In addition to the Policy, the CEO and the Financial Officers and Executives are subject to the following additional specific policies:
In carrying out their duties, the CEO and the Financial Officers and Executives will promote full, fair, accurate, timely and understandable disclosure in all reports and other documents that the Company files with, or furnishes or submits to, the Securities and Exchange Commission, and in other public communications made by the Company.
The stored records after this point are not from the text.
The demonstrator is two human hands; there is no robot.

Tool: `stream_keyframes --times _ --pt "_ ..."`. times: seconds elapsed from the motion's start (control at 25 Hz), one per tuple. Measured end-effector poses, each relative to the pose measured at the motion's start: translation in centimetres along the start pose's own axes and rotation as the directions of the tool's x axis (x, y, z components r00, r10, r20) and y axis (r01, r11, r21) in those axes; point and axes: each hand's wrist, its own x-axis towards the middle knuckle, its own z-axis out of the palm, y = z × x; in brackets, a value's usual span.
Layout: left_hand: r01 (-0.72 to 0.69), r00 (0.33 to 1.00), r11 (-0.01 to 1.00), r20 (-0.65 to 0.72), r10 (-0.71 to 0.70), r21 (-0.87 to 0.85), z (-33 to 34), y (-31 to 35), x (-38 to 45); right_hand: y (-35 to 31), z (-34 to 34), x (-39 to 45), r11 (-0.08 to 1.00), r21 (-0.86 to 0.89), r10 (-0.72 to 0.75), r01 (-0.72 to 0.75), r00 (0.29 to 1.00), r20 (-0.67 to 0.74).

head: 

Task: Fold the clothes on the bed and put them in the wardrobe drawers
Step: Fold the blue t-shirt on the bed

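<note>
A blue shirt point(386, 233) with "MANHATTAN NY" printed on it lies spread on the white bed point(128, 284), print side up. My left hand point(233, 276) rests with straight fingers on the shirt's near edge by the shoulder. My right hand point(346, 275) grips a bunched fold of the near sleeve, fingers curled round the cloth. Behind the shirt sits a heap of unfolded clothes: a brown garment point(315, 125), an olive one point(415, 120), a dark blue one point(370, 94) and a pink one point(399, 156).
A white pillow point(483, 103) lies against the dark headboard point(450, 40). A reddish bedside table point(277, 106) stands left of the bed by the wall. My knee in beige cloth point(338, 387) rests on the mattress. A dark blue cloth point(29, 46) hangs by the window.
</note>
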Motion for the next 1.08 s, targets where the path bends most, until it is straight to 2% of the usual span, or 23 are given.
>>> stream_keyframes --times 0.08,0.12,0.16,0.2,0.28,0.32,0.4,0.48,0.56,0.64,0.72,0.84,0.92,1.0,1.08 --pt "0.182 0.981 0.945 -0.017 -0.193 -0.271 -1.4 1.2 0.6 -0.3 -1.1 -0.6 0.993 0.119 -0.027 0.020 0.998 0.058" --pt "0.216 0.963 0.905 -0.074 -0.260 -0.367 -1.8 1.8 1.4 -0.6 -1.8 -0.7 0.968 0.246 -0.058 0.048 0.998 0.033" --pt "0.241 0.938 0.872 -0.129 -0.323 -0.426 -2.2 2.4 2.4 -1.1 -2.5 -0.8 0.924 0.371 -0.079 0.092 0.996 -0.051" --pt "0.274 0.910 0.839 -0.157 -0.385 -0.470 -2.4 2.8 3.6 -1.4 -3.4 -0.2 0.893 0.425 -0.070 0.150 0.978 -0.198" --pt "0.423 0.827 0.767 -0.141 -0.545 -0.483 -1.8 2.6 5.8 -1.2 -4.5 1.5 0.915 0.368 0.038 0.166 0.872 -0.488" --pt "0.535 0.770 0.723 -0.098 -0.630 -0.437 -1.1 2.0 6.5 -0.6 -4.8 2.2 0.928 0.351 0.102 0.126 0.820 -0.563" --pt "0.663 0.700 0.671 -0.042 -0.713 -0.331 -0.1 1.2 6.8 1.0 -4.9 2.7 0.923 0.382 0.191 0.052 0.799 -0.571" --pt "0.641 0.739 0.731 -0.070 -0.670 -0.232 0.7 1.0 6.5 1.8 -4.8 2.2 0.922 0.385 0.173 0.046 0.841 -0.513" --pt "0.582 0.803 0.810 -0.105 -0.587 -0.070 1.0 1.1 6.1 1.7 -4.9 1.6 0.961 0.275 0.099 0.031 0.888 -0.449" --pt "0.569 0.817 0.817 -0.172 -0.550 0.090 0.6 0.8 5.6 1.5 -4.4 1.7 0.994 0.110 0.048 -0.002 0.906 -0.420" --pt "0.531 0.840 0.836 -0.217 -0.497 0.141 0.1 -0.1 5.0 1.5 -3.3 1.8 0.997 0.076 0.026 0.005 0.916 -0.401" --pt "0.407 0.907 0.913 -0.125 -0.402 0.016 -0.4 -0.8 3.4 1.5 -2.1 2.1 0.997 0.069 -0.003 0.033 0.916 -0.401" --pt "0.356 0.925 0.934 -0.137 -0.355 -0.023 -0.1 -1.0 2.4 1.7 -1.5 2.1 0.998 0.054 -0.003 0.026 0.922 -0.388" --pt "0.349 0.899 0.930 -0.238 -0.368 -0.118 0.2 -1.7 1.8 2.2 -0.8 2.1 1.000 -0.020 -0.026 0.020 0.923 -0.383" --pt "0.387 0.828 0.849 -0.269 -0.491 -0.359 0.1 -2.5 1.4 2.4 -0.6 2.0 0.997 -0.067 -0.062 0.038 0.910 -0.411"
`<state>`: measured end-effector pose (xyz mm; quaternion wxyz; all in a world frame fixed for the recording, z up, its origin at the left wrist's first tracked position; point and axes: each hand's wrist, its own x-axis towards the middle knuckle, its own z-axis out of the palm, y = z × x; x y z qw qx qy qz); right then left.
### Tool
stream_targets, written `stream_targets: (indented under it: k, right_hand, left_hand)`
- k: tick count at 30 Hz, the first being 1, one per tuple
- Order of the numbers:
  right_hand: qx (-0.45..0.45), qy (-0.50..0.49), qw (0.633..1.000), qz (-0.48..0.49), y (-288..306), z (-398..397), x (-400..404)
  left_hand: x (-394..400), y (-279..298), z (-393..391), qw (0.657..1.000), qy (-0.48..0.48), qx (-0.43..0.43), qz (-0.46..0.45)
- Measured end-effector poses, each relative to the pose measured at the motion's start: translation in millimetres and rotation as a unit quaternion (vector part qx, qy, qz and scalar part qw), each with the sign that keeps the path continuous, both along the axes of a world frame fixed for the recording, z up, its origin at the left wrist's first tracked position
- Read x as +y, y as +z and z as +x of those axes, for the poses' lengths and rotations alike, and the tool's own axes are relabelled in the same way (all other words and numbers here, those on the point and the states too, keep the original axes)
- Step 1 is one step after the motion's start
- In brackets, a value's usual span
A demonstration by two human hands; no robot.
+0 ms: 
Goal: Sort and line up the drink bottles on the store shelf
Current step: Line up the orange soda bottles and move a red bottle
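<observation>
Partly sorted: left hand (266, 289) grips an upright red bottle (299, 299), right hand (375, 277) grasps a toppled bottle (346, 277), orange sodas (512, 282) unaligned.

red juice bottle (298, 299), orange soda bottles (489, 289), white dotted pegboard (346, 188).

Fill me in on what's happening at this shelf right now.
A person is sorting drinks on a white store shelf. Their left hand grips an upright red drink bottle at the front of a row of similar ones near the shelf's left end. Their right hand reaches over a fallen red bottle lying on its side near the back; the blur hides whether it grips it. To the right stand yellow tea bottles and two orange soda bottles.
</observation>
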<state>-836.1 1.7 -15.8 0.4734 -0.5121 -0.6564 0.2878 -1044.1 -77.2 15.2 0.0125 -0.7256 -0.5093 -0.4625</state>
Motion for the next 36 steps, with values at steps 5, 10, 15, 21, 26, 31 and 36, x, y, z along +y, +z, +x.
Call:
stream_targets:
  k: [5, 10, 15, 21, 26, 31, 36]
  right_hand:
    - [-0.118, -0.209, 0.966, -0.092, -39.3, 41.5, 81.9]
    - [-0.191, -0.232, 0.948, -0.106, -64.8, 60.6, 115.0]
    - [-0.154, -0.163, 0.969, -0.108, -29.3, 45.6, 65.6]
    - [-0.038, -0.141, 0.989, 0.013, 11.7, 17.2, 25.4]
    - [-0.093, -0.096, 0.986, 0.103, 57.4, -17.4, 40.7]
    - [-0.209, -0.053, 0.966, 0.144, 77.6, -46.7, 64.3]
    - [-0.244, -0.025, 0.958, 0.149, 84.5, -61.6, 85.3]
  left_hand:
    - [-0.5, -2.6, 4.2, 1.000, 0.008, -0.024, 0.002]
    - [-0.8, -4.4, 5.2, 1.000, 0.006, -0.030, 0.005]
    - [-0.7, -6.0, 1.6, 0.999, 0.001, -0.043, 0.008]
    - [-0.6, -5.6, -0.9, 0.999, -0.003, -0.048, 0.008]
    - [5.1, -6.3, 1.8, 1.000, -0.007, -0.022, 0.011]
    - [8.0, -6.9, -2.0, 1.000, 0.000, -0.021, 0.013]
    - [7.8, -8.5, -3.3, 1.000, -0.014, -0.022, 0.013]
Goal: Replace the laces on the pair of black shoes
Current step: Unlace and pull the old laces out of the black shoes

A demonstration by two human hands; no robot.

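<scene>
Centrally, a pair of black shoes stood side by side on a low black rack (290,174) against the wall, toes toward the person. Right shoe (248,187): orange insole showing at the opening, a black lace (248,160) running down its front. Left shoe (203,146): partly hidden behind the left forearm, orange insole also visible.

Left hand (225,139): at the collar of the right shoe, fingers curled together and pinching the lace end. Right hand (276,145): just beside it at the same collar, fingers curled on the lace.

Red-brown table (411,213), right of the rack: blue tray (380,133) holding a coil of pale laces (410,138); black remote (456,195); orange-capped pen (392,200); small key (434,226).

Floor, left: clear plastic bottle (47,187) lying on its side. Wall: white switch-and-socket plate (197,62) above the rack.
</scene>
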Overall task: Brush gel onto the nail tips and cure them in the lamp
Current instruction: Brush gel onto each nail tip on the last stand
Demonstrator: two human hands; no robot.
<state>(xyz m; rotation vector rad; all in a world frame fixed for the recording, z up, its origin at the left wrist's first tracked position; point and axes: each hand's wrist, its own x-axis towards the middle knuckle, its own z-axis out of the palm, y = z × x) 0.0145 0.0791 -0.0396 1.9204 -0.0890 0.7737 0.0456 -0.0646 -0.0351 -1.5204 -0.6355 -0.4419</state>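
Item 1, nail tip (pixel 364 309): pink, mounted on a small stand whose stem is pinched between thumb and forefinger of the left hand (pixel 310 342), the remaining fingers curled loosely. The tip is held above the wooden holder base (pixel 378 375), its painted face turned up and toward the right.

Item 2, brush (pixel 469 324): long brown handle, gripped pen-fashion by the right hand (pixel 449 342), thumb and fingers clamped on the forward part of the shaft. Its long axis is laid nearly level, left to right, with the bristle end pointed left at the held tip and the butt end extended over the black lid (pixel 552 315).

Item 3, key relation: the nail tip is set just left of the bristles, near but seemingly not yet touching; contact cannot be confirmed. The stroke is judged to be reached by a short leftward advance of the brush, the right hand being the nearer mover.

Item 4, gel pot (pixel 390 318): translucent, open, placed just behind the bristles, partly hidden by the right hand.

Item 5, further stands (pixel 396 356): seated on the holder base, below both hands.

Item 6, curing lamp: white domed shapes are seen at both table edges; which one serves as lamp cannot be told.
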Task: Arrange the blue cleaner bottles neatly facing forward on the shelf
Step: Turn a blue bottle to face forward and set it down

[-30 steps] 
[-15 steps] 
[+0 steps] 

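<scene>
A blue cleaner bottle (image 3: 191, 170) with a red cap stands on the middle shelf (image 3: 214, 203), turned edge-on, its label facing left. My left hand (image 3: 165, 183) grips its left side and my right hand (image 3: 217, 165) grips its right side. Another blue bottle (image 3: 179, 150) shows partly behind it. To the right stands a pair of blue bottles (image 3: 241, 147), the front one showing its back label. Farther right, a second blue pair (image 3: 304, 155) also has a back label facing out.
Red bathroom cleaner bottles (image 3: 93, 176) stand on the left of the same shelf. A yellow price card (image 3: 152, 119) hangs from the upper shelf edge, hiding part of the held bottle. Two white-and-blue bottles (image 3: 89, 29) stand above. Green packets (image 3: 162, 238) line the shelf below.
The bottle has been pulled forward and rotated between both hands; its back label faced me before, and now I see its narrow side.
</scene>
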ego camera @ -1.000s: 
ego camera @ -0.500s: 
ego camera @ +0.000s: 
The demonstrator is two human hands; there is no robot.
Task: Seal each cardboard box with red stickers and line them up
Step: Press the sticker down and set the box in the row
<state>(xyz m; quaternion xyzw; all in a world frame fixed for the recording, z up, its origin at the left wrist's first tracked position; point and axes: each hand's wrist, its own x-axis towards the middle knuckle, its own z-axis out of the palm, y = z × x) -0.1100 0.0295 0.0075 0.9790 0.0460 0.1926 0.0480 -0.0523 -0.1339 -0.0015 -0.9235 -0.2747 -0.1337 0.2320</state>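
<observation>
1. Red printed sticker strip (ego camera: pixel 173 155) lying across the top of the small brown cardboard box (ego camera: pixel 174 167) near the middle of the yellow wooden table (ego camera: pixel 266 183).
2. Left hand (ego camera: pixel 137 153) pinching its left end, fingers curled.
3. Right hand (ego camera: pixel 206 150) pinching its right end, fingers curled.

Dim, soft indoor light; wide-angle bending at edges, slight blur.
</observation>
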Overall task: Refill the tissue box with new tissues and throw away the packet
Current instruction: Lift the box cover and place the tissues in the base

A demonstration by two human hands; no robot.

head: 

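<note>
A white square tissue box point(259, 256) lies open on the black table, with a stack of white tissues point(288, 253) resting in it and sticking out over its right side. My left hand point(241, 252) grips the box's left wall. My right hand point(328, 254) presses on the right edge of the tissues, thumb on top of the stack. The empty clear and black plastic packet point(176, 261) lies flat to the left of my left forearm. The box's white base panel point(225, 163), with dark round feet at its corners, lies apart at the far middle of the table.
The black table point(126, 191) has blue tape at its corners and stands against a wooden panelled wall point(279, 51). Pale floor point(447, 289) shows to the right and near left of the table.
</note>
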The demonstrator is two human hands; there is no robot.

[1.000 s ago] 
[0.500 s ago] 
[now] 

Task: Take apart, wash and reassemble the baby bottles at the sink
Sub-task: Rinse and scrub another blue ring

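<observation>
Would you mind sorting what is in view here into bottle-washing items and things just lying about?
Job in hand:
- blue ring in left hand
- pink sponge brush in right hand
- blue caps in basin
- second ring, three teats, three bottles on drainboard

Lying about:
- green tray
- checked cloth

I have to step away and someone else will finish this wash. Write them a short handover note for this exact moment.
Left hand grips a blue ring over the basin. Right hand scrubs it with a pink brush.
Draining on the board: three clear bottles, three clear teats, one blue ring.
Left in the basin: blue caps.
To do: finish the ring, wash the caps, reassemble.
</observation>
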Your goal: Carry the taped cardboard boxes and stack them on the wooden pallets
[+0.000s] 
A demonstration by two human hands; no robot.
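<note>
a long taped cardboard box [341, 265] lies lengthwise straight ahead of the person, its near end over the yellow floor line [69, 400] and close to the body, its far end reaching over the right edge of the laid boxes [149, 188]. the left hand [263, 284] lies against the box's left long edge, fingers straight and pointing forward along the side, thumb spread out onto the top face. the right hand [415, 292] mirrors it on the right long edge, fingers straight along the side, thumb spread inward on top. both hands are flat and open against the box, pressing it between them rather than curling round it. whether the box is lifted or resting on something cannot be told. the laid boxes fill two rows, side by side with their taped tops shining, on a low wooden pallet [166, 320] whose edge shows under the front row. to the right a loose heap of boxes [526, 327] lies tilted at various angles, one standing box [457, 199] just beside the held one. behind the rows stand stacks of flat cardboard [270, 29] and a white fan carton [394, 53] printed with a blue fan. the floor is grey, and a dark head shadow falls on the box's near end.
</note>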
Accordingly, the CEO and each Financial Officer and Executive shall promptly bring to the attention of the General Counsel any material information of which she or he may become aware that affects the disclosures made by the Company in its public filings, if such information is not already being adequately addressed in public filings being prepared for the Company.
The CEO and each Financial Officer and Executive shall promptly bring to the attention of the General Counsel and the Audit Committee any information she or he may have concerning (a) significant deficiencies in the design or operation of internal controls which could adversely affect the Company's ability to record, process, summarize and report financial data or (b) any fraud, whether or not material, that involves management or other employees who have a significant role in the Company's financial reporting, disclosures or internal controls.
In carrying out their duties, the CEO and each Financial Officer and Executive shall endeavor to comply, and to cause the Company to comply, with all applicable governmental laws, rules and regulations.
The CEO shall promptly bring to the attention of the General Counsel or the Chairman of the Audit Committee and each Financial Officer and Executive shall promptly bring to the attention of the General Counsel or the CEO any information she or he may have concerning any (a) unethical behavior or dishonest or illegal acts in violation of the Company's Policy involving any management or other employee who has a significant role in the Company's financial reporting, disclosures or internal controls or (b) violation of this Code of Ethics, including any actual or apparent conflicts of interest between personal and professional relationships. If any of the matters described in the preceding sentence involves the CEO, the Financial Officer or Executive shall promptly bring the matter to the attention of the General Counsel and the Chairman of the Audit Committee.
The CEO shall promptly bring to the attention of the General Counsel or the Chairman of the Audit Committee and each Financial Officer and Executive shall promptly bring to the attention of the General Counsel or the CEO any evidence she or he may have concerning any (a) material violation of the securities or other laws, rules or regulations applicable to the Company and the operation of its business, by the Company or any agent thereof or (b) material violation by the CEO or any Financial Officer or Executive of the Policy or this Code of Ethics. If any violation described in the preceding sentence involves the CEO, the Financial Officer or Executive shall bring the matter to the attention of the General Counsel and the Chairman of the Audit Committee. If the CEO or any Financial Officer or Executive reports such evidence in accordance with this paragraph and believes or has reason to believe the matter reported is not being or has not been adequately addressed by the Company, she or he shall report such matter to the Chairman of the Audit Committee.
The Board of Directors shall determine, or designate appropriate persons to determine, appropriate actions to be taken in the event of violations of the Policy or of this Code of Ethics by the CEO or any Financial Officer or Executive. Such actions shall be reasonably designed to deter wrongdoing and to promote accountability for adherence to the Policy and to this Code of Ethics. The Company shall at least annually report such violations and the actions taken by the Company to the Audit Committee.